Neurocritical care monitoring would greatly benefit from the establishment of a unified information architecture. The architecture would consist of a bedside environment where a seamless data pathway exists from the patient, to processing methods, to displays, to the patient record, to workflow software and decision support methods, and to a data warehouse for later use. The architecture would support medical devices that would plug-in and be automatically recognized as well as knowledge modules that would "plug-in" to provide new calculations, new displays, practice guidelines, decision support methods, and other bedside-usable information. The system would understand the context of the patient and customize the monitoring to specific problems. A unified information architecture would accelerate innovation since it would provide a simplified commercialization pathway for the various components of the system.
Such a system is futuristic, but it is useful to set our sights on the goal and consolidate efforts towards achieving it. Work is currently underway to design components of the architecture as well as to minimize some significant barriers involving the adoption of standards and mitigating safety and regulatory concerns. The Integrated Clinical Environment (ICE) is a proposed standard for information flow at the bedside which includes medical device "plug-and-play", the creation of a patient-centric database, and the use of the data by knowledge tools such as workflows. The concept is being developed by a consortium of industry members, academic organizations, professional societies, and regulatory agencies and is currently moving through the standards development process.
A key benefit of the information architecture is uncoupling the knowledge components from basic data collection devices together with the ability to distribute them as separate "knowledge plug-ins". At present, at least in the U.S., a medical device manufacturer must "re-clear" a device if a new metric is added to it that provides an additional use (e.g. a measure of autoregulation, a seizure detection method, etc.) and the costs and time involved oftentimes makes it not worth the effort. This results in many innovative techniques for data analysis and decision support sitting on the shelves of academia.
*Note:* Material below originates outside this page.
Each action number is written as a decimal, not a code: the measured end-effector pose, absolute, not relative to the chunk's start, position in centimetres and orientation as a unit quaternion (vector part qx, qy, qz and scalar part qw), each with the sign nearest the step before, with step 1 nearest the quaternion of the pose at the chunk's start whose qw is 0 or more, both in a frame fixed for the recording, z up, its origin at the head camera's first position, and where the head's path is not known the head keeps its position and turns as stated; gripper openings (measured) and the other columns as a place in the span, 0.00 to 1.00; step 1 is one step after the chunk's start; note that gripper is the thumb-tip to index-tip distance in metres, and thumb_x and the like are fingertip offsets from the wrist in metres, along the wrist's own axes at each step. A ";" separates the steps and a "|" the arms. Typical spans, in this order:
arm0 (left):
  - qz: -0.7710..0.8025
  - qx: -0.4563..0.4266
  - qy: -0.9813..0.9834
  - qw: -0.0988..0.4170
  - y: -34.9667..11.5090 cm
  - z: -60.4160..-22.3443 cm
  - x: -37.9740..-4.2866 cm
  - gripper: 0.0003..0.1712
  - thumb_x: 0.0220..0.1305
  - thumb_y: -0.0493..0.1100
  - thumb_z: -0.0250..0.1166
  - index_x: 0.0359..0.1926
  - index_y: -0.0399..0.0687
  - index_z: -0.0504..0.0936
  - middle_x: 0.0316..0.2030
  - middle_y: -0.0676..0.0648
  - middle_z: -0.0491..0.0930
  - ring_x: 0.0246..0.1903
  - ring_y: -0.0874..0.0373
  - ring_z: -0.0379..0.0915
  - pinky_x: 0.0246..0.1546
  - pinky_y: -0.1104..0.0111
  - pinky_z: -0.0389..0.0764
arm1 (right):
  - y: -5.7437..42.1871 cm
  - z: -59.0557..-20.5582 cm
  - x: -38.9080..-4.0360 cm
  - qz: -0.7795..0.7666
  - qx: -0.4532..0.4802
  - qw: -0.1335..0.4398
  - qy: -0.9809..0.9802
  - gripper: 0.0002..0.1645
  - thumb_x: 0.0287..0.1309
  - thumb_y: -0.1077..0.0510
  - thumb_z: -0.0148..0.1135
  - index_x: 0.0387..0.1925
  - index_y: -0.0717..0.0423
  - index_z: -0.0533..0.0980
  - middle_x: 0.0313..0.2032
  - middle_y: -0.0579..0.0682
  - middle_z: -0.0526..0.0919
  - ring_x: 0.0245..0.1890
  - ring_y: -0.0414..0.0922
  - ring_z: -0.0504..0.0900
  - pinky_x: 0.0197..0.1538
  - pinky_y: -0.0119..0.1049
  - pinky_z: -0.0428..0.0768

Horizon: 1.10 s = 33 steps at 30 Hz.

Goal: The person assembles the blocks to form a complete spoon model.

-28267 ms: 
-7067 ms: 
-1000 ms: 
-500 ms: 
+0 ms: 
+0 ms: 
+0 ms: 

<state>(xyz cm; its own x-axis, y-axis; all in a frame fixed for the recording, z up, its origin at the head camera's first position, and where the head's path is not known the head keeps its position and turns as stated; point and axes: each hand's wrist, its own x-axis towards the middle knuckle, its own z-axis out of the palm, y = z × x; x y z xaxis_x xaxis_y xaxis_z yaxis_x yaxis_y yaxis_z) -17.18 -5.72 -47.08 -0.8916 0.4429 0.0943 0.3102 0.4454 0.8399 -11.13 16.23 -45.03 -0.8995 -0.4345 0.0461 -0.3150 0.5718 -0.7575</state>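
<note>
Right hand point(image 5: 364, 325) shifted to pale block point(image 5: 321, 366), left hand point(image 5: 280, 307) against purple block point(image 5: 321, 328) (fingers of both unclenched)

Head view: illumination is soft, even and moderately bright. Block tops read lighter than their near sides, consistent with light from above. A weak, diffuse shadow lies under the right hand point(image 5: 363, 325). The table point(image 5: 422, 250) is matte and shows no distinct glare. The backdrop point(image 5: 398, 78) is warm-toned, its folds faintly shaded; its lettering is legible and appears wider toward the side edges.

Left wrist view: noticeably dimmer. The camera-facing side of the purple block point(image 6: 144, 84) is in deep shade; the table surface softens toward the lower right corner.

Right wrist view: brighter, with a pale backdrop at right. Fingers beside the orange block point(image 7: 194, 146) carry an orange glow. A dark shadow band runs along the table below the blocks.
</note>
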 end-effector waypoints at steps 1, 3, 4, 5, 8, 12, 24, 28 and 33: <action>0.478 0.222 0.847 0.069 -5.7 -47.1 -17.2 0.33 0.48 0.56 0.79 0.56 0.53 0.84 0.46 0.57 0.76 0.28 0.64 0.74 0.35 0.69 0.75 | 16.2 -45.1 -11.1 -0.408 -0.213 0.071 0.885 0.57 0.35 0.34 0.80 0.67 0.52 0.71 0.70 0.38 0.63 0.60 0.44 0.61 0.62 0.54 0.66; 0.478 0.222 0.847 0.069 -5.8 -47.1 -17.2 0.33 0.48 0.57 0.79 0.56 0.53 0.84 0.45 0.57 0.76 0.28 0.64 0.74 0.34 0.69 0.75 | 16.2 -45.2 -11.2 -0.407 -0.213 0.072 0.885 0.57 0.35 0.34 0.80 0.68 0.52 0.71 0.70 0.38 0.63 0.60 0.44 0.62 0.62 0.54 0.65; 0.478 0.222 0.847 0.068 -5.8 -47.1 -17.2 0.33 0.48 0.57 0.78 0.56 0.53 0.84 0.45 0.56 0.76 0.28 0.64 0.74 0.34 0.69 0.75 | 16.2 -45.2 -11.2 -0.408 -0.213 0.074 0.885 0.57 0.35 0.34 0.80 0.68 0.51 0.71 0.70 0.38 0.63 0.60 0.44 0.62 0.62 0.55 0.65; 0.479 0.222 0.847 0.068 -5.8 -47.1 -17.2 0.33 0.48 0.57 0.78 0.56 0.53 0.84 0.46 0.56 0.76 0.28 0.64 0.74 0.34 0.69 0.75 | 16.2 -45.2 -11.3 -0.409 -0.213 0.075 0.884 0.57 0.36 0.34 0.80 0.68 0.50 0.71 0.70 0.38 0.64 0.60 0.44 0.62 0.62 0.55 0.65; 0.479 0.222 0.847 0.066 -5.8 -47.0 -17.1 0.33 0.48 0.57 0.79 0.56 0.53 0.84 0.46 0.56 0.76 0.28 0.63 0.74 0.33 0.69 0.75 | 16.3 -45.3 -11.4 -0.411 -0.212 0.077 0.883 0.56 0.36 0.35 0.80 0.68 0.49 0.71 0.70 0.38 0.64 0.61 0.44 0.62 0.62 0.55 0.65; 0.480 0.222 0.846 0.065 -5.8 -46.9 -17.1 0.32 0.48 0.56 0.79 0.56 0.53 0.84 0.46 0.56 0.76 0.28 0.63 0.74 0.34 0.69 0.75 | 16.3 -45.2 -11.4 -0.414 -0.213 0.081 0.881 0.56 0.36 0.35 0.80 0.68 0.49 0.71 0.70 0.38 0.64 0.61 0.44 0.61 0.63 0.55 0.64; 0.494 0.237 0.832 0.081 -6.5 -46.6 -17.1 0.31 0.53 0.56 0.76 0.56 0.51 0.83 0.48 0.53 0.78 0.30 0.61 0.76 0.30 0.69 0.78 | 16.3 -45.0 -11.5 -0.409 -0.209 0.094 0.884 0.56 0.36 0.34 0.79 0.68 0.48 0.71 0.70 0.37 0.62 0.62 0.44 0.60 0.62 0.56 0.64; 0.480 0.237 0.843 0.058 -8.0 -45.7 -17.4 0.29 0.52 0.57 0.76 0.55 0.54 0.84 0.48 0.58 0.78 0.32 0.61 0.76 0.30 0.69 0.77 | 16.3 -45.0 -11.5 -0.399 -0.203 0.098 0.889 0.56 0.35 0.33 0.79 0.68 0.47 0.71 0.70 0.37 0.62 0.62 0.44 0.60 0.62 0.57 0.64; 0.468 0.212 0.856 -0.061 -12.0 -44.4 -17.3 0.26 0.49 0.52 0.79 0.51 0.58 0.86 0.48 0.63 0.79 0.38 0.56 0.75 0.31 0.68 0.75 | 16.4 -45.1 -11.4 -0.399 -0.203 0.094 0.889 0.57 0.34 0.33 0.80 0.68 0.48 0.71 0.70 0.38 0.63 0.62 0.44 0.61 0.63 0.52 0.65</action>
Uncoupling these knowledge components from the device manufacturer would necessarily shift the verification and validation requirements to the developers of the components. Thus, a process for certifying their effectiveness and their conformance to a "plug-in" standard is needed. A valuable spin-off of the information architecture is a database of neurocritical care signals which, if annotated, can be used to test these plug-in components. Such a database would also be a valuable teaching resource.